- _WHAT IS BEING ASKED_
Drop the images. Copy every line below character for character.

GIVEN INFORMATION: Begin

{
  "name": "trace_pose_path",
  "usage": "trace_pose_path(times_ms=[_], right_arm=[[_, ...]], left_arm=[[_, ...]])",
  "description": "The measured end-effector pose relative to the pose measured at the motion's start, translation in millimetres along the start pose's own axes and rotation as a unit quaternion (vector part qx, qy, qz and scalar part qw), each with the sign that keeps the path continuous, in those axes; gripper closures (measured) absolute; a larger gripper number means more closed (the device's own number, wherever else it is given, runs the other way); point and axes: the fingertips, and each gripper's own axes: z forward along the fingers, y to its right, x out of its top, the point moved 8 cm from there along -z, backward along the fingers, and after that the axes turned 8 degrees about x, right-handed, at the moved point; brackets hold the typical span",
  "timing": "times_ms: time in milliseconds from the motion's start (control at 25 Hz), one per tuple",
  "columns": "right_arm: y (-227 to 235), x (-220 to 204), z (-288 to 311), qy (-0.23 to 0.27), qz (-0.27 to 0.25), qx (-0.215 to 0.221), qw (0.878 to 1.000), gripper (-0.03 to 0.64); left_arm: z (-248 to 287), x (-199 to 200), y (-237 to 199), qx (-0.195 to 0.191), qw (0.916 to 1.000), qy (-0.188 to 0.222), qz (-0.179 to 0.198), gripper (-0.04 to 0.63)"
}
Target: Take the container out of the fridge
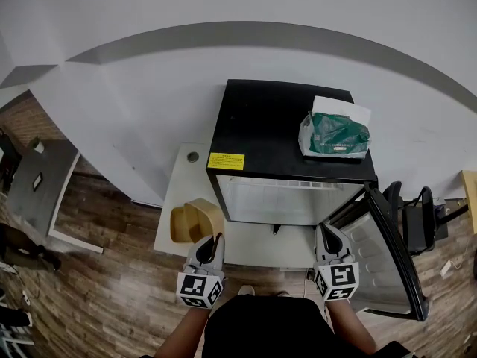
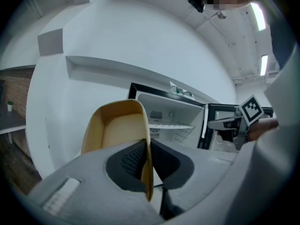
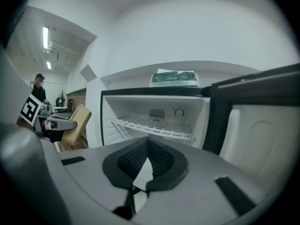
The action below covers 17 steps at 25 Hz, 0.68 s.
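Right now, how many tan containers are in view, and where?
1. The tan container is outside the mini fridge, its wall pinched in the left gripper. The fridge's lower part is hidden, so another may be there.

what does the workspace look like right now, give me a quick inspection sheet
surface: white platform on the wood floor, carrying the fridge
job's things: fridge door open; wire shelf bare; tan container outside the fridge, to its left
clutter: green bag on top of the fridge
grippers: left tool shut on the container's wall; right tool shut, empty, in front of the open fridge
cables: nothing seen by the fridge
surroundings: white wall behind the fridge
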Motion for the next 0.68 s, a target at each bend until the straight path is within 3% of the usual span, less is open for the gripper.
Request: trace_pose_path(times_ms=[680], right_arm=[[-11.2,-8.5,2.8,-0.001,0.009,-0.003,1.0,0.617]], left_arm=[[2.1,3.4,0.2,-0.013,0.9999,0.003,0.009,0.568]])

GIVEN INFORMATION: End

- _TASK SOLUTION_
{
  "name": "trace_pose_path",
  "usage": "trace_pose_path(times_ms=[_], right_arm=[[_, ...]], left_arm=[[_, ...]])",
  "description": "The measured end-effector pose relative to the pose measured at the motion's start, translation in millimetres along the start pose's own axes and rotation as a unit quaternion (vector part qx, qy, qz and scalar part qw), each with the sign that keeps the path continuous, in those axes; gripper closures (measured) absolute; a larger gripper number means more closed (the device's own number, wherever else it is given, runs the other way); point and axes: the fingertips, and each gripper's own axes: z forward along the fingers, y to its right, x out of its top, the point moved 8 cm from there along -z, backward along the fingers, and after that the axes turned 8 degrees about x, right-handed, at the moved point; brackets hold the typical span",
  "timing": "times_ms: time in milliseconds from the motion's start (control at 25 Hz), one per tuple",
  "columns": "right_arm: y (-227 to 235), x (-220 to 204), z (-288 to 311), qy (-0.23 to 0.27), qz (-0.27 to 0.25), qx (-0.215 to 0.221), qw (0.878 to 1.000), gripper (-0.03 to 0.64); left_arm: z (-248 to 287), x (-199 to 200), y (-237 to 199), qx (-0.195 to 0.191), qw (0.916 to 1.000), qy (-0.188 to 0.222), qz (-0.179 to 0.198), gripper (-0.04 to 0.63)"
}
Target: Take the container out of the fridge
The action below covers 17 steps at 25 Hz, 0.68 s.
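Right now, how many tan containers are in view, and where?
1. The tan container is outside the mini fridge, its wall pinched in the left gripper. The fridge's lower part is hidden, so another may be there.

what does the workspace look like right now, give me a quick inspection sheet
surface: white platform on the wood floor, carrying the fridge
job's things: fridge door open; wire shelf bare; tan container outside the fridge, to its left
clutter: green bag on top of the fridge
grippers: left tool shut on the container's wall; right tool shut, empty, in front of the open fridge
cables: nothing seen by the fridge
surroundings: white wall behind the fridge
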Motion for the next 0.68 s, a target at each bend until the straight path is within 3% of the usual span, less is open for the gripper.
Request: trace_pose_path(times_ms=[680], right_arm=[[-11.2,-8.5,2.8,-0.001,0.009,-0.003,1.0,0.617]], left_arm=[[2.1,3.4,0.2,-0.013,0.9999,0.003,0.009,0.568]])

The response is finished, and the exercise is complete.